Il y a peut-être une part de réussite mais, si nous en sommes là à présent, c’est que nous avons su bien aborder les matchs charnières. On ne pourra s’en féliciter qu’une fois le maintien mathématiquement acquis. Aujourd’hui, nous ne sommes pas encore sauvés. Nous avons essayé de travailler au mieux ces matchs en nous appuyant sur nos points forts. Ensuite, nous avons une équipe avec pas mal de qualité. Si nous arrivons à être au-dessus des autres dans l’agressivité et l’intensité, ça nous donne plus d’opportunités pour récupérer le ballon et surprendre l’adversaire.

Avez-vous ressenti une mobilisation générale dans cette quête actuelle du maintien ?
Le plus important a été la réaction de tout un club avec un groupe qui a fini par dire : « Oh les gars ! Stop ! ». On n’est pas en train de jouer l’Europe comme la saison dernière, on se bat pour notre maintien en Ligue 1 Uber Eats. Et je pense que nous avons pris le bon chemin. Le groupe est vraiment top ici. Tout le monde est à l’écoute des uns et des autres et tire dans le même sens, aussi bien les jeunes que les plus expérimentés. Nous cherchons à être irréprochables.

« Antonetti m’a dit qu’il serait exigeant avec moi »

En effet, le RCSA n’était semble-t-il pas programmé pour lutter pour le maintien cette saison...
Ça a été le problème du Racing. En finissant 6e l’an passé et en conservant ton effectif, tu t’attends à obtenir plus ou moins le même résultat cette saison. Mais quand au bout de quelques matchs, tu te retrouves avec des défaites et un déficit de points… Les joueurs ne sont pas forcément prêts à mener ce combat du maintien. Et si les joueurs ne sont pas conscients de cela, ça peut devenir très dangereux.

Quelques semaines après vous, c’est Frédéric Antonetti qui a repris la tête de l’équipe. Le connaissiez-vous ?
Pas spécialement. Je l’avais déjà affronté. C’est un personnage calme et posé, très serein. La prise de contact a été très bonne. A son arrivée, j’ai eu une discussion avec lui, comme il en a eu avec beaucoup d’autres joueurs, pour savoir ce que je pensais de la situation actuelle, ce que je voyais pour les semaines à venir. Une sorte d’état des lieux pour prendre la température. Il m’a tout de suite fait part de sa confiance, qu’il attendait beaucoup de moi et qu’il serait exigeant avec moi. Tous les week-ends, j’essaye de le lui rendre en étant performant. Ça me va très bien puisque je suis quelqu’un de très exigeant envers moi-même.

Quelle méthode a-t-il employé depuis son arrivée pour redresser le RCSA ?
Il est venu ici en mission pour une quinzaine de matchs.

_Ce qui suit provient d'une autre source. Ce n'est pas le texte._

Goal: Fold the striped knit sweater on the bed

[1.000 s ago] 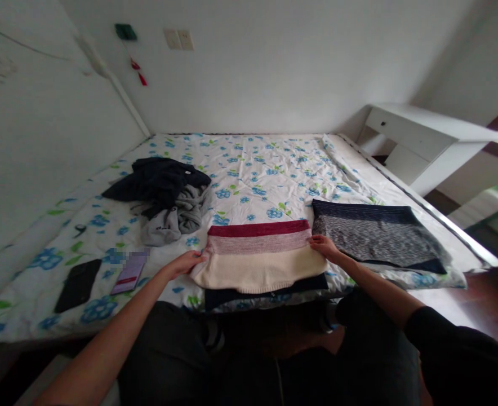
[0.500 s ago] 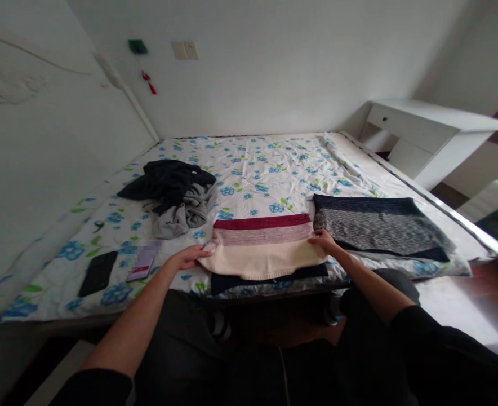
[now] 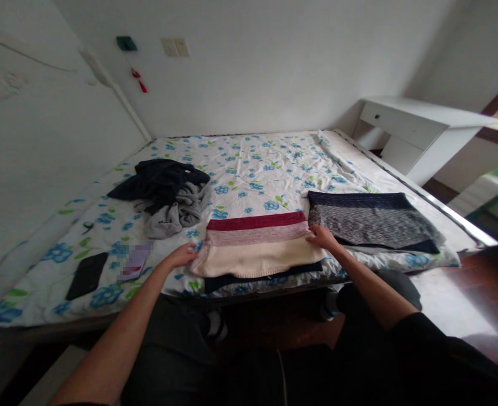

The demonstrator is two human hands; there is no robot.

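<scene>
A folded knit sweater point(image 3: 249, 255) with dark red, pinkish and cream bands lies at the near edge of the bed. Dark navy cloth point(image 3: 223, 282) shows from under its front. At its left edge is my left hand point(image 3: 183, 256), fingers stretched toward the fabric and loosely apart. My right hand point(image 3: 321, 237) pinches the sweater's right edge between thumb and fingers. Just right of it lies a folded garment point(image 3: 365, 220) in mottled grey with navy bands.
A crumpled pile of navy point(image 3: 160, 177) and grey clothes point(image 3: 167, 220) sits on the left of the flowered bed sheet point(image 3: 249, 163). Nearer are a black phone point(image 3: 87, 275) and a partly blurred purple-white item point(image 3: 134, 262). A white desk point(image 3: 418, 127) stands at the right.
My left hand has drawn slightly away from the sweater's left edge, its grip loosened. The right hand stays at the right edge. The whole view has shifted a little.
</scene>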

Il était impossible pour lui de travailler en amont, comme on peut le faire lors d’une préparation avec un gros travail athlétique et de la tactique. Dans cette situation, il faut être pragmatique et tirer le meilleur du groupe à disposition. Là-dessus, il est performant. Et puis, il a son expérience que plaide en sa faveur. C’est un meneur d’hommes qui tient la barre. Il nous emmène dans son sillage pour atteindre cet objectif.